(Beginning of DATA)

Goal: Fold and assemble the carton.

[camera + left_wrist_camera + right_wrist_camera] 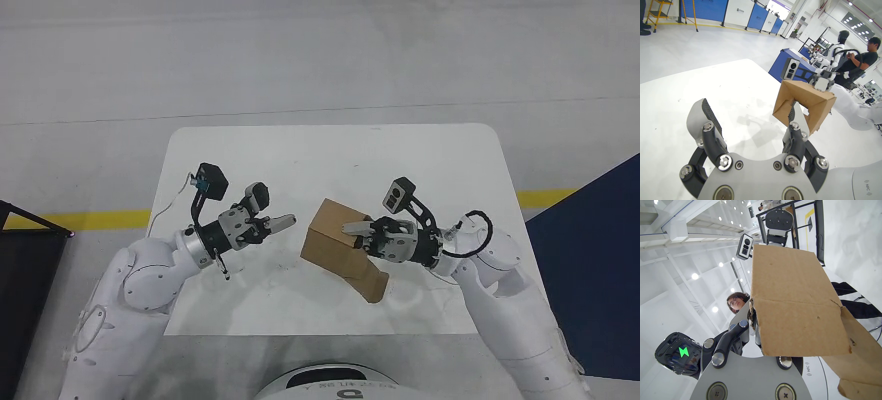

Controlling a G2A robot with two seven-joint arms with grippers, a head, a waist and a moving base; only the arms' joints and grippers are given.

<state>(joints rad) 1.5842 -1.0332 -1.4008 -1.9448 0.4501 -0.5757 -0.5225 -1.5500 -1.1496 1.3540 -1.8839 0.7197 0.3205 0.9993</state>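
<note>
A brown cardboard carton (335, 245) is held tilted above the middle of the white table (300, 160), with one loose flap (372, 280) hanging toward the table's front edge. My right gripper (358, 230) is shut on the carton's upper wall. In the right wrist view the carton (795, 306) covers one finger, and the right gripper (753, 317) clamps its torn edge. My left gripper (278, 222) hovers open just left of the carton, apart from it. In the left wrist view the left gripper (749, 113) is spread wide, and the carton's (810, 98) open end faces it.
The table's front edge and its rounded corners lie close by. A blue partition (600, 270) stands off the table's right side, and a black frame (25, 250) off its left. A yellow floor line (90, 218) runs behind the table.
</note>
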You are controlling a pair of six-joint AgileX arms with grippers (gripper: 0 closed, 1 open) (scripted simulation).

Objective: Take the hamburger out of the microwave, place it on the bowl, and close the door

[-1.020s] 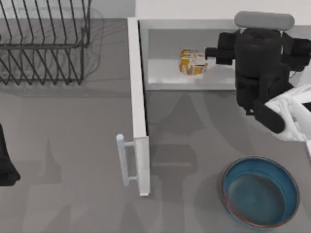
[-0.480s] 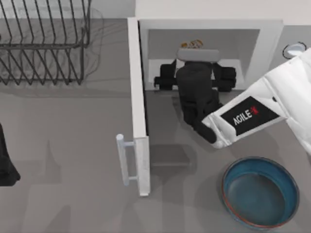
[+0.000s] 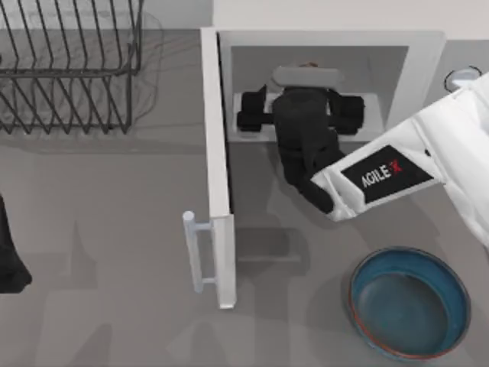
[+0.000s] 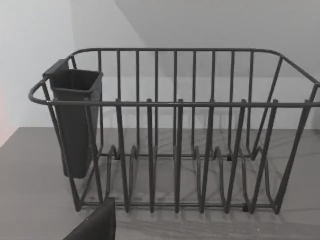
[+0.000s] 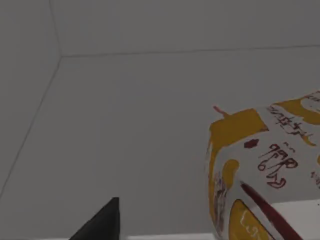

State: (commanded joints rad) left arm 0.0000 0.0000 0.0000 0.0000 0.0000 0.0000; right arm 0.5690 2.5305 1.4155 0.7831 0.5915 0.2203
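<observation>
The bowl (image 3: 409,303) sat in the lower right of the top view, round, glazed blue-teal with a thin reddish-brown rim, nothing in it, on the matte grey table (image 3: 107,245). Above it, the right arm's white shell reached in from the right edge toward the microwave (image 3: 328,42), a white box at upper centre. The door (image 3: 216,164) stood swung out, seen edge-on as a long white slab running down the frame, its pale bar handle (image 3: 192,252) on the left near the lower end. The right gripper (image 3: 304,69), black, was inside the cavity; its fingers were hidden under the wrist body from above, so whether they were spread or closed could not be told. A sliver of the hamburger (image 3: 308,66) showed at the far end of the wrist. The right wrist view gave more: the hamburger (image 5: 267,167), cream-white with orange-yellow patches and thin dark red marks, close against the plain white cavity walls, with one dark finger tip (image 5: 100,222) low in frame, apart from it. The left arm (image 3: 9,252) was parked at the left edge; its wrist view faced a dark wire dish rack (image 4: 175,130) holding a dark cutlery cup (image 4: 74,120).
</observation>
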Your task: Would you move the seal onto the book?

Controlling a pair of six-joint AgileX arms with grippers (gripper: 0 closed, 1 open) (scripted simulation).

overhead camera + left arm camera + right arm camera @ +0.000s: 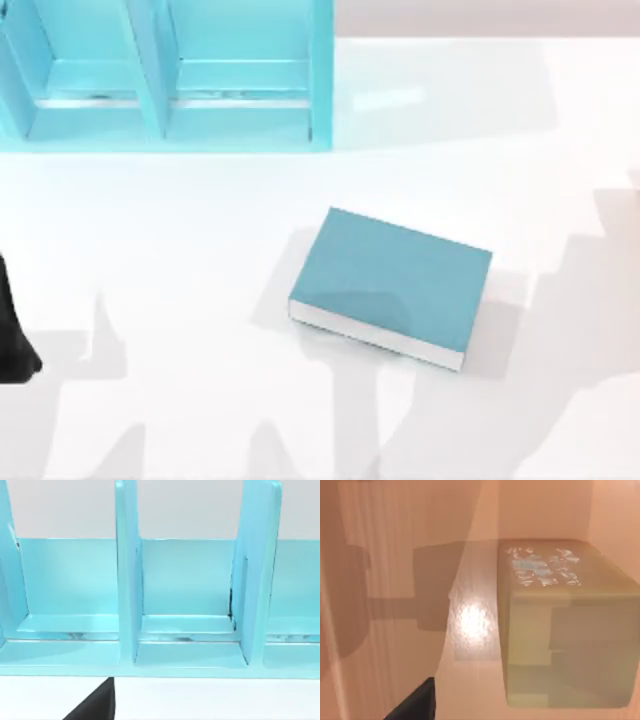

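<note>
The thick teal-blue book (392, 285) lies alone mid-counter, its top bare; either end effector's grip I cannot tell, so a blind reach might miss.

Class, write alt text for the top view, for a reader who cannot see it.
A teal book lies flat, slightly turned, near the middle of a white table. A light-blue shelf unit stands at the far left corner, and part of the dark left arm shows at the left edge.
</note>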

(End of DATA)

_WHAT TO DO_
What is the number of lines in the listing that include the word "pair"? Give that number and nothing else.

_SOLUTION TO THIS PROBLEM_
2